Alternatively, use the search bar to find the AdaBoost algorithm. Use the drag-and-drop method or double-click to use the algorithm in the studio canvas.
Click the algorithm to view and select different properties for analysis.

The basic idea behind AdaBoost is to iteratively train a series of weak classifiers on different subsets of the training data. A weak classifier is a simple model that performs slightly better than random guessing. In each iteration, AdaBoost assigns weights to the training samples. It places more emphasis on the misclassified samples from the previous iteration.

During the training process, AdaBoost adjusts the weights of the training samples so that the subsequent weak classifiers focus on the misclassified ones by the previous weak classifiers. This iterative process continues until a predetermined number of weak classifiers have been trained or a desired level of accuracy.
AdaBoost combines the weak classifiers by assigning weights to each one based on its performance. The weak classifiers' performance determines the consequences, and they make the final classification decision by taking a weighted majority vote.

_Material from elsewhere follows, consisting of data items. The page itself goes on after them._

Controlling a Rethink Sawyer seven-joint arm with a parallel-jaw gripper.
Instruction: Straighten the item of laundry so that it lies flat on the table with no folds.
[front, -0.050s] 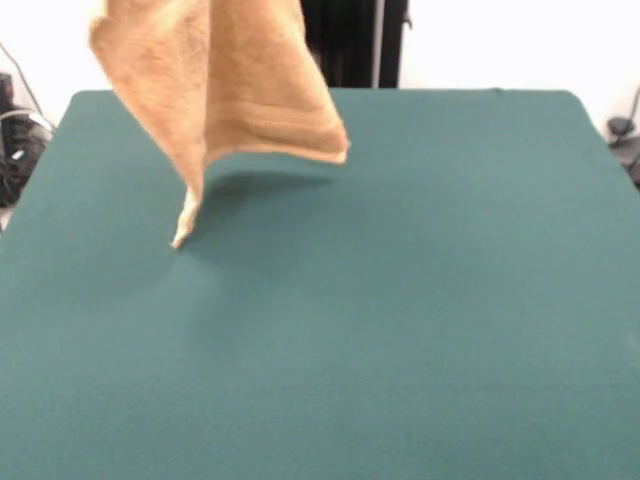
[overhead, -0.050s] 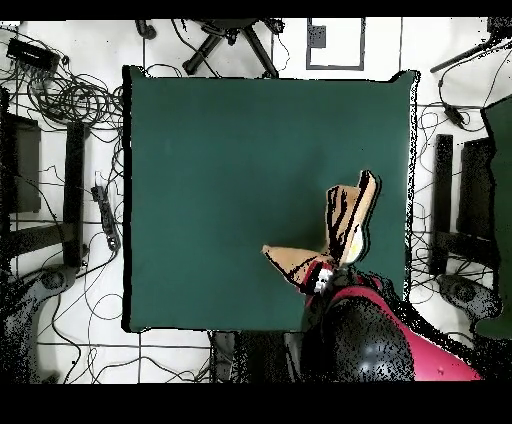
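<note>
An orange-tan terry towel (front, -0.050s: 225, 85) hangs in the air above a large table (front, -0.050s: 400, 330) topped in dark green cloth, its upper part running out of the front view at the top edge. The cloth droops in two hanging panels that meet along a vertical fold: a broader one toward the right of that view, ending in a woven border band and a blunt corner, and a narrower one that tapers down to a pale point. That lowest tip reaches down to about the level of the green surface, though whether it actually touches cannot be told; a soft shadow lies on the table just beside and beneath the hanging cloth. The rest of the towel is clear of the table. Seen from overhead, the towel (overhead, -0.050s: 345, 225) appears bunched and upright near the table's edge closest to the robot, with one flap spreading sideways across the green top (overhead, -0.050s: 230, 180) and another rising away from the arm. The red and black arm (overhead, -0.050s: 375, 340) reaches in from the bottom of that view, and its gripper (overhead, -0.050s: 322, 276) sits at the point where the folds of cloth gather. The towel evidently hangs from there, but the cloth and the arm hide the grip itself, so how it is closed cannot be told. Cables (overhead, -0.050s: 75, 100) and stands lie on the pale floor around the table.
</note>
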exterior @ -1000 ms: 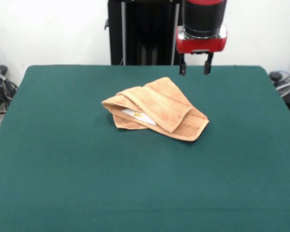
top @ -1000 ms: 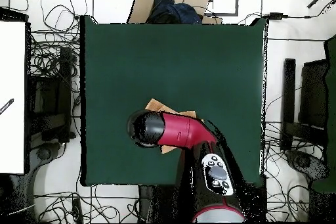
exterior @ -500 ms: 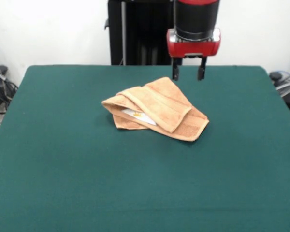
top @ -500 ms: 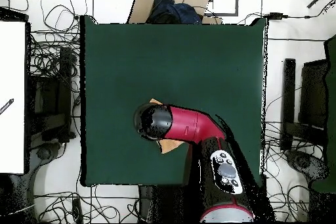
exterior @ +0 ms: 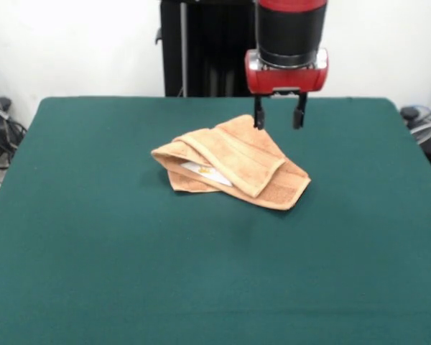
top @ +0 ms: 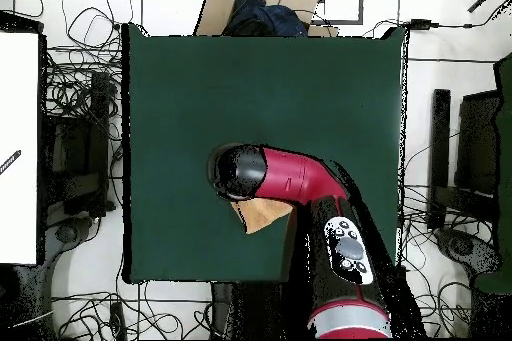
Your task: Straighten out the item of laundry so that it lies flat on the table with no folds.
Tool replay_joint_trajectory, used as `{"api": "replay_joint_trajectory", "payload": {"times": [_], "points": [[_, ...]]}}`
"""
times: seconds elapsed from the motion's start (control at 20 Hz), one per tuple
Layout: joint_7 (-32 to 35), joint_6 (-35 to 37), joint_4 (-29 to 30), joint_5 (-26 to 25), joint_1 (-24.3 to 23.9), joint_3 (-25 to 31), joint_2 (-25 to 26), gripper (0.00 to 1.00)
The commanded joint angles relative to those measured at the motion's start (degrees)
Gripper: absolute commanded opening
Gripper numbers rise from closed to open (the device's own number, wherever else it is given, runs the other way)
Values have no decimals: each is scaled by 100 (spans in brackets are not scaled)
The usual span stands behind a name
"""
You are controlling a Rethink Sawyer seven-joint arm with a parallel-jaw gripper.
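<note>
The peach-orange towel (exterior: 230,164) lies crumpled in folds near the middle of the green surface (exterior: 93,259), a little toward its far side in the front view. A thick folded band runs across its top from the left corner to the lower right, and a second layer sticks out beneath at the right. A white tag (exterior: 205,172) shows in the open fold on its near left side. In the overhead view only one corner of the towel (top: 260,215) shows, since the red arm (top: 295,179) covers the rest.

The gripper (exterior: 277,121) hangs just above the towel's far corner, its two fingers (exterior: 258,115) apart and pointing down; whether the left tip touches the cloth cannot be told.

Bare green cloth lies wide on every side of the towel, widest toward the near edge. Off the surface's edges, cables (top: 70,107) tangle on the floor, and a cardboard box (top: 262,2) sits beyond one edge.
</note>
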Motion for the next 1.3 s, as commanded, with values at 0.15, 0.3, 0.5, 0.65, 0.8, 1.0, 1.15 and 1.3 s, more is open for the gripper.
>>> {"api": "replay_joint_trajectory", "payload": {"times": [0.15,0.3,0.5,0.65,0.8,1.0,1.15,1.3], "points": [[-410,648,-475,-432,-47,641,345,100],[-417,628,-535,-464,-52,640,399,100],[-421,488,-640,-553,-92,674,635,100],[-387,350,-606,-595,-146,722,711,100],[-369,287,-662,-639,-198,757,850,100],[-320,330,-750,-759,-133,672,862,100],[-308,421,-742,-769,-144,676,808,100],[-302,433,-753,-773,-162,731,806,100]]}}
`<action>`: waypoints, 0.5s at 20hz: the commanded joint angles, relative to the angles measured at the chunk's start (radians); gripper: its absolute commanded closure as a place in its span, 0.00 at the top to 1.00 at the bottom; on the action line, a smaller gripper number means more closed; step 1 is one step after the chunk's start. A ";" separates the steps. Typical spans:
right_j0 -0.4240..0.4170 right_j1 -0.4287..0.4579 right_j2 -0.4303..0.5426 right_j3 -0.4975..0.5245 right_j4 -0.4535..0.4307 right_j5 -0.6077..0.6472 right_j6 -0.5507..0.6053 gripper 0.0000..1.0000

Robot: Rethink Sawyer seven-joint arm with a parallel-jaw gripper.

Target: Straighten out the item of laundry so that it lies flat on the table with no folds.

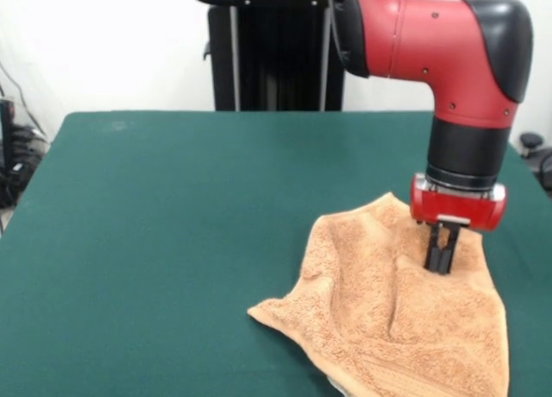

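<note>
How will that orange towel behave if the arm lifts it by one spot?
The towel already shows soft ridges around the gripper, so it is probably floppy and would drape. Its looped pile likely grips the table, so it may drag rather than slide.

The towel [392, 315] is orange-tan all over, a plain terry nap with no print; creases show as darker tan shadows, and a sliver of white-grey shows at its lower edge. The table [172, 233] is a flat, even dark green. The arm [431, 43] is bright red with black joint caps and a black wrist band, then a red block edged in silver. The gripper [440, 261] is black. The pedestal [276, 56] is black against a white wall [103, 43].
</note>
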 commanded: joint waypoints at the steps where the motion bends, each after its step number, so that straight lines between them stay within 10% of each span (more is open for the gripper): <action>1: 0.087 0.154 0.135 -0.018 0.170 -0.058 0.360 0.00; 10: 0.135 0.151 0.155 -0.007 0.308 -0.076 0.365 0.00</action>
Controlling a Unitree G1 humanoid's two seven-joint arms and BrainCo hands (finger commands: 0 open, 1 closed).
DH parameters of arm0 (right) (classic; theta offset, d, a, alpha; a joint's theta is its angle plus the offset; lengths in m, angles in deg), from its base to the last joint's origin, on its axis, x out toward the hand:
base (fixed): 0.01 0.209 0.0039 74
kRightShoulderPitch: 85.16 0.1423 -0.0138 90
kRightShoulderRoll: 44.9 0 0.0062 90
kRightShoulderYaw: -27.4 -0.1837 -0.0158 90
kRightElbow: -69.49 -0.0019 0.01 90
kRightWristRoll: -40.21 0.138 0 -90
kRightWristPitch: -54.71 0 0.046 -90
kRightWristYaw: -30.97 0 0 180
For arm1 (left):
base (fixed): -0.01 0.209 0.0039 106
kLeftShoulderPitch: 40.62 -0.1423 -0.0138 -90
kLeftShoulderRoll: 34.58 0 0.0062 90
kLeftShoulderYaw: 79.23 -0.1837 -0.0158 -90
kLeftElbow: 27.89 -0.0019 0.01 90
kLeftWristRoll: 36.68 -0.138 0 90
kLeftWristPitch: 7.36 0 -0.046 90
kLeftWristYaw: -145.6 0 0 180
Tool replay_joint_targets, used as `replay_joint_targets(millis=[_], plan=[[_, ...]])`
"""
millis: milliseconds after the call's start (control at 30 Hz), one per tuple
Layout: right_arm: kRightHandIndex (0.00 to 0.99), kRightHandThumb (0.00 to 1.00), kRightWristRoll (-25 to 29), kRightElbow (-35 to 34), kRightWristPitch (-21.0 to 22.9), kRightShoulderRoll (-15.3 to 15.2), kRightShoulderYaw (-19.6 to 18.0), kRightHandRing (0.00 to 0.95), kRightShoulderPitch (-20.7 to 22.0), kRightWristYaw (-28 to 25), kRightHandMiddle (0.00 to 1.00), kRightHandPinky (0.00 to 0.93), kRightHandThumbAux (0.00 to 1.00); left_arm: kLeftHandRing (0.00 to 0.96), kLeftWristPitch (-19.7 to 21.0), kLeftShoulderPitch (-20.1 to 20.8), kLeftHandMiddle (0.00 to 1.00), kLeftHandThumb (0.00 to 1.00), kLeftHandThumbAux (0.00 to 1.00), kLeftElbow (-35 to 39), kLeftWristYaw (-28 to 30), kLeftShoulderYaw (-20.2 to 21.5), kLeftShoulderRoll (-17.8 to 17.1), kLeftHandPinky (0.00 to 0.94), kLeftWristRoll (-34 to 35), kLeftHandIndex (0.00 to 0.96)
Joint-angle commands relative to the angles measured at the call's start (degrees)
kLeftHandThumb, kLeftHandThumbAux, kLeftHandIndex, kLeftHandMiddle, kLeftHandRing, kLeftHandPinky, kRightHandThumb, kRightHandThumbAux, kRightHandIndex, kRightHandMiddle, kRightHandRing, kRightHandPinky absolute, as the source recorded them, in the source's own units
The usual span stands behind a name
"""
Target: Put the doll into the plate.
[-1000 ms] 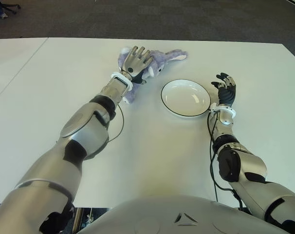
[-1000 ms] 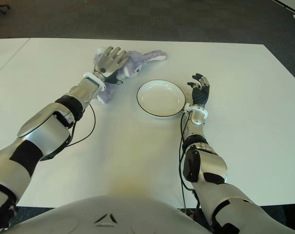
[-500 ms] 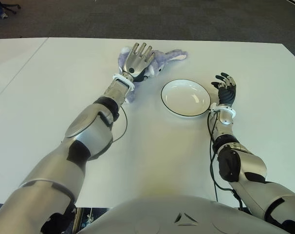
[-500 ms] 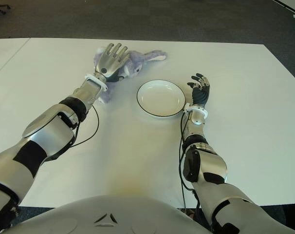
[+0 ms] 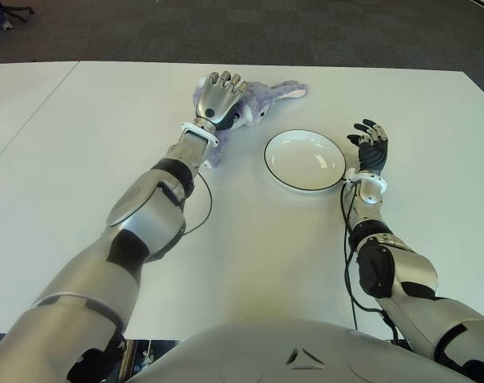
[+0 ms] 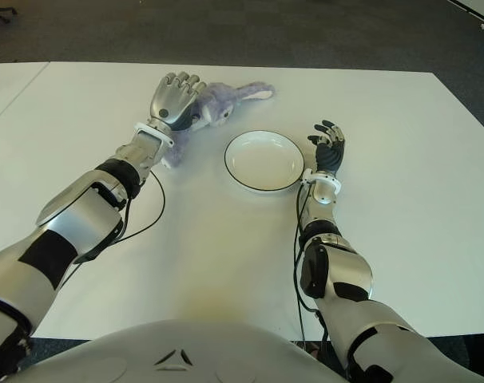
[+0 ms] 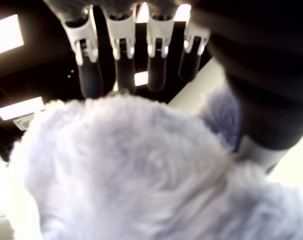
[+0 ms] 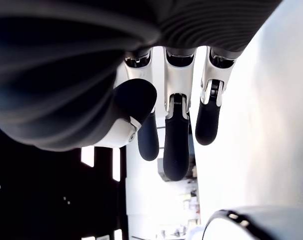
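One doll [image 5: 258, 100] on worktop [image 5: 82, 159], 10 o'clock of plate [image 5: 304, 159] | left hand [image 5: 216, 96] curling over it, grasp not firm | right hand [image 5: 371, 148] relaxed, empty, 3 o'clock of plate | tip: wrap body fully before lifting.

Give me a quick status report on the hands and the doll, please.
Left hand curling over doll, grasp not confirmed. Right hand open, idle right of plate. Doll on table, plate empty, path clear.
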Motion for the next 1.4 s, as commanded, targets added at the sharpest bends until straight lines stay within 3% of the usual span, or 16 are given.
replay_joint_targets(millis=[33,233,267,300,567,833,1133,1400], plan=[[0.262,1.000,0.8,7.9,4.5,7.1,0.1,0.460,-13.6,0.8,0.321,0.403,0.698,0.754,-5.2,-2.1,0.734,0.702,0.704,-1.4,0.8,2.9,-1.0,0.820,3.6,0.433],[0.275,1.000,0.2,7.9,4.1,7.0,0.6,0.460,-13.8,1.8,0.322,0.401,0.699,0.824,-7.5,-2.3,0.818,0.712,0.705,-1.8,5.1,4.0,-1.3,0.853,4.9,0.438],[0.274,1.000,0.1,7.9,4.0,7.0,0.7,0.463,-13.8,1.9,0.313,0.229,0.668,0.829,-7.6,-2.3,0.825,0.713,0.705,-1.8,5.2,4.0,-1.3,0.851,5.0,0.438],[0.274,1.000,0.0,7.9,4.0,7.0,0.8,0.464,-13.8,2.1,0.311,0.199,0.663,0.830,-7.7,-2.4,0.826,0.713,0.705,-1.8,5.3,4.0,-1.3,0.851,5.1,0.438],[0.284,1.000,-0.4,7.9,3.6,7.1,1.5,0.464,-13.8,2.9,0.325,0.140,0.658,0.842,-9.0,-2.2,0.846,0.717,0.703,-1.3,4.1,5.3,-1.0,0.858,6.0,0.441],[0.295,1.000,-0.6,7.9,3.8,7.2,2.1,0.464,-13.6,3.7,0.344,0.117,0.658,0.837,-10.3,-2.4,0.843,0.720,0.702,-1.3,3.6,6.8,-1.0,0.849,7.7,0.441],[0.289,1.000,0.4,7.9,3.9,7.4,1.7,0.464,-13.4,2.7,0.359,0.219,0.658,0.838,-10.7,-2.8,0.840,0.725,0.699,-1.3,4.0,8.3,-1.0,0.850,9.2,0.441],[0.295,1.000,0.3,7.8,3.1,7.5,1.8,0.464,-13.7,3.0,0.352,0.180,0.659,0.840,-11.1,-3.2,0.841,0.731,0.697,-1.3,3.6,8.5,-1.3,0.870,9.0,0.441]])
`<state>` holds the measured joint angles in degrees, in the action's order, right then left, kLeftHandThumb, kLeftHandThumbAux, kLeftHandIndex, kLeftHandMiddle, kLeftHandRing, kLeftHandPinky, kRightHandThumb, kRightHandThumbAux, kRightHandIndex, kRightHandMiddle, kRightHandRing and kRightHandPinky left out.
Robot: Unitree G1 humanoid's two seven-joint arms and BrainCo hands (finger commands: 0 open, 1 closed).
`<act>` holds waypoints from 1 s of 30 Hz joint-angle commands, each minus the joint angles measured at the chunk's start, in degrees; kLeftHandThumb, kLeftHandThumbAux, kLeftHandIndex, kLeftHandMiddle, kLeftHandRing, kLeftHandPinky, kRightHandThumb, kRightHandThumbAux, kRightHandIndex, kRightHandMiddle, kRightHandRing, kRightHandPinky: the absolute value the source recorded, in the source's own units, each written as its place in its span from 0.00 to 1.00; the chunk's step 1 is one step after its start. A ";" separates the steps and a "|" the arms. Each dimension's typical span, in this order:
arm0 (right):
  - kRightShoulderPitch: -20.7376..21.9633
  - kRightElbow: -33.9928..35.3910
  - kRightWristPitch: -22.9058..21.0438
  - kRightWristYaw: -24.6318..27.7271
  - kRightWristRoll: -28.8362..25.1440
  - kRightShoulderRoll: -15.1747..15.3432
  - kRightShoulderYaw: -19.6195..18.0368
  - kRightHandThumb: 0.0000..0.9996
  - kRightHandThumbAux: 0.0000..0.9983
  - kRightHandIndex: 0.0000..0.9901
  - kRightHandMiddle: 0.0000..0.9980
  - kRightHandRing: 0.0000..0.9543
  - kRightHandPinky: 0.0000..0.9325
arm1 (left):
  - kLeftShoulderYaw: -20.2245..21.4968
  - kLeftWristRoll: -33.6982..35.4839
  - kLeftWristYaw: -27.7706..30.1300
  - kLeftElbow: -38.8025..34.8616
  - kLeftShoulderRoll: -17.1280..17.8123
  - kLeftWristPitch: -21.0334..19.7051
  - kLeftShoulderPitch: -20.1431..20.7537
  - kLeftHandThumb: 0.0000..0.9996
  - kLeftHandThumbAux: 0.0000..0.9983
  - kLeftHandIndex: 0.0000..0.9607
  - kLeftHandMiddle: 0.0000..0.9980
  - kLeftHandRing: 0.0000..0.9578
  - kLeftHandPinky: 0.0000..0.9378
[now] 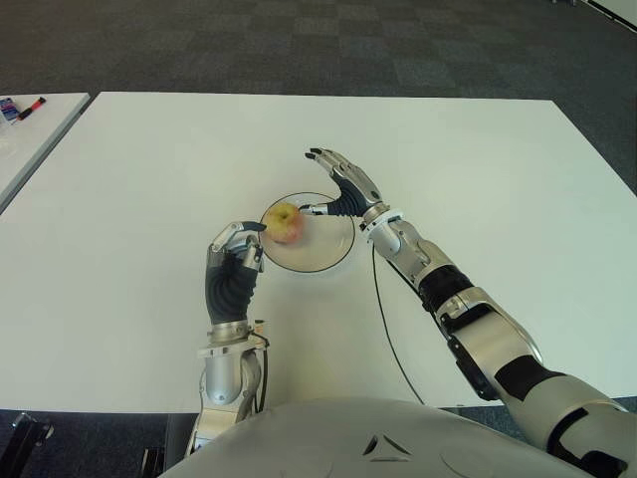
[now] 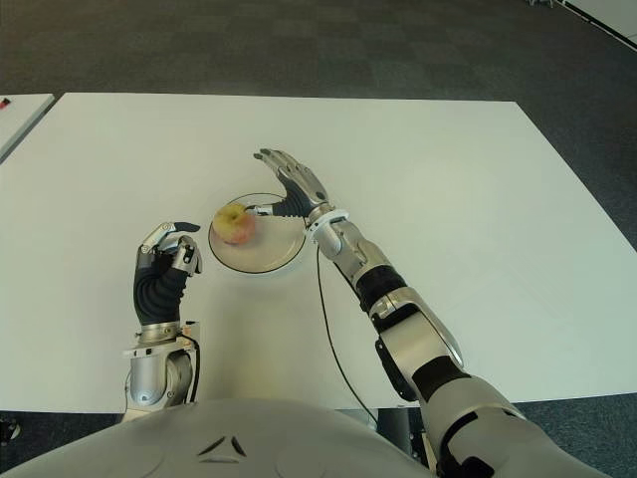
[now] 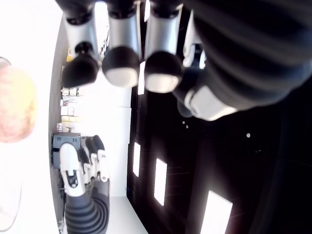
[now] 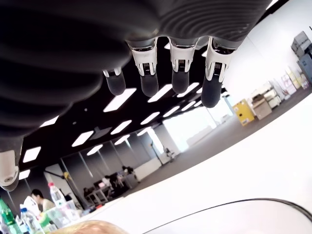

The advantage of AdaBoost is its ability to handle complex datasets and capture intricate patterns by combining multiple weak classifiers. Additionally, AdaBoost is resistant to overfitting and can generalize well to unseen data.

Properties of AdaBoost

The figure below shows the available properties of AdaBoost:-

Field		Description	Remark
Task Name		It is the name of the task selected on the workbook canvas.	You can click the text field to edit or modify the task name as required.
Dependant Variable		It allows you to select the dependent variable	You can choose only one variable. It should be of a Categorical type.
Independent Variable		It allows you to select the independent variable.	You can select more than one variable.
Advanced	Learning Rate	It allows you to change the learning rate accordingly	When the learning rate is higher, it leads to a greater contribution of each classifier.
	Number of Estimators	It allows you to select the number of estimators. Estimator stands for Trees. It takes the input from the user for the number of trees to build the ensemble model.	The default value is 50. It does not have a fixed upper limit. In order to enhance the robustness of AdaBoost, the maximum value is selected.
	Algorithm	It allows you to select between the two given options	The options are SAMME and SAMME.R
	Random State	It allows you to enter the value of the random state.	Enter only numerical value.
	Dimensionality Reduction	It allows you to select the dimensionality reduction method.	You can select only one data field. The available options are None and PCA. The default value is None.

Example of AdaBoost in Classification

In the example provided below, the Superstore dataset is used to apply AdaBoost. The independent variables considered are City, Sales, and Profit, while the dependent variable selected is Category.

After using the AdaBoost algorithm, the following results are displayed.

The result page displays the following sections.

Section 1 – Key Performance Index (KPI)

The categorical variable's different options are displayed in the top right corner. Here Furniture variable is displayed. The first option appears as the default selected option.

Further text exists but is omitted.